I purchased the first items of my own personal collection when I was nine, on holiday in Liguria and visiting an antiques shop in Sestri Levante: two walking sticks from the Empire period. These triggered my initial interest, which grew even further after reading “Bastoni, dall’essenziale allo stupefacente” by Coradeschi and Lamberti: I discovered “dual” walking sticks (i.e. containing objects such as a sewing kit, a writing kit, a musical/optical instrument, a liqueur flask complete with glass).
Thanks once again to my mother (who has always stimulated my choices in terms of reading), at the age of twelve I discovered French literature – in particular “Bel Ami” by Guy de Maupassant – and subsequently became a fan of Honoré de Balzac. Reading his book “Cousin Pons” (that describes the life of a collector of precious objects) and visiting Paris (above all the Louvre des Antiquaires, a sort of huge warehouse of antiques in rue de Rivoli), I developed a passion for fancy goods, especially French ones. A visit to the Palace of Versailles and the French castles did the rest: from that moment on I became a great enthusiast of everything French and linked to the Bourbon dynasty, first the legendary Louis XIV, known as the Sun King, then Louis XV and his mistress, Madame de Pompadour, and finally Louis XVI and his famous queen, Marie Antoinette.
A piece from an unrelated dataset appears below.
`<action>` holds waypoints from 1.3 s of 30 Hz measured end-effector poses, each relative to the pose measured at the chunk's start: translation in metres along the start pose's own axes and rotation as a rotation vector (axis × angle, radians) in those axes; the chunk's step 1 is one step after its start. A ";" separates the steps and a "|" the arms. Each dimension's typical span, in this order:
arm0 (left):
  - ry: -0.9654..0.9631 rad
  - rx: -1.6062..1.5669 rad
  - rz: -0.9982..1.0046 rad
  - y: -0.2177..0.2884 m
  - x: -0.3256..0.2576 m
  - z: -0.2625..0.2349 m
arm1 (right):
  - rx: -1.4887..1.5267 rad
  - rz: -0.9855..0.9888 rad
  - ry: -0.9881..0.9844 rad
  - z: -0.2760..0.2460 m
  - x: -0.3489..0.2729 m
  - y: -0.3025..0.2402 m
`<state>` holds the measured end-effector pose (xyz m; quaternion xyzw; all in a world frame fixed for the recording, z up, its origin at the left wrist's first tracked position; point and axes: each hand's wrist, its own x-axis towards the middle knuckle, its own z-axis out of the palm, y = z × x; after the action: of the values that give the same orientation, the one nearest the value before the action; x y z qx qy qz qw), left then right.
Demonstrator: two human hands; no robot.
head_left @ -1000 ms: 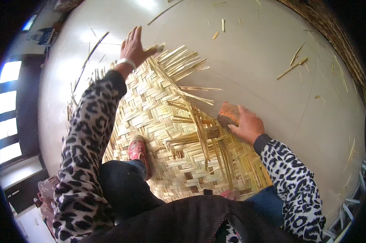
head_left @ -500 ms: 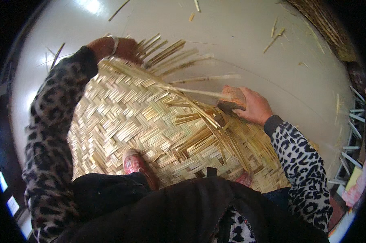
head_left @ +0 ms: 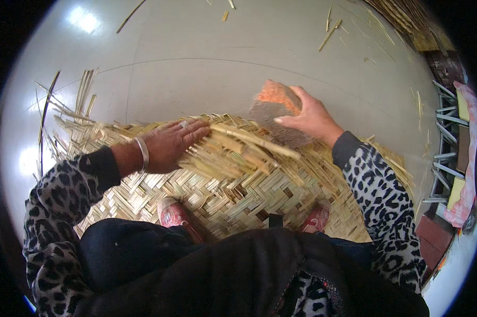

By the age of 14, my collections had extended and I returned from my journeys not only with walking sticks but with other souvenirs too: knightly decorations, antique jewellery, English pottery and silverware, Sheffied silver plate, cutlery and tableware, antique tie-pins, French art nouveau glassware and art déco objects, historical curios and vintage clothing and accessories.
An expert antiquarian and family friend, who I still consider my master, was the first to recognise that I had talent and a natural leaning towards this line of work; he encouraged me to attend specialised exhibitions and develop my knowledge.
I subsequently decided to enrol on a degree course in History at the University of Genova, specialising in the Medieval period, and I graduated with first class honours. The title of my thesis was “The symbolic, magical, astrological and therapeutic side of gems and precious stones in the Medieval Age”. In the meantime I attended specialisation courses in antiques at the Boetto Auction House in Genova, and gemmology courses at the CISGEM in Milan, always keeping up to date with the latest developments thanks to trade journals and so on.
In 2004 I opened an antiques gallery in my home town, Tortona, and also took part regularly in fairs focusing on antiques and vintage items in Milan-Novegro, Parma, Vaprio d’Adda, Saluzzo, Belgioioso, Modena and Forte dei Marmi.
mirabilia.gallery: this “online antiques shop” is my latest adventure. It will not only introduce me to a wider range of people, but also give me the chance to explain my own idea of what an antiques dealer is (or better, what he should be) nowadays: a “dealer” certainly, but first and foremost a collector, an expert who’s enthusiastic about his work and loves what is beautiful. And, more than anything, an honest and trustworthy friend for his customers; someone who bases his work on the right quality-price ratio. This is the type of antiques dealer I want to be for you, thanks also to the help of everyone who works with me.”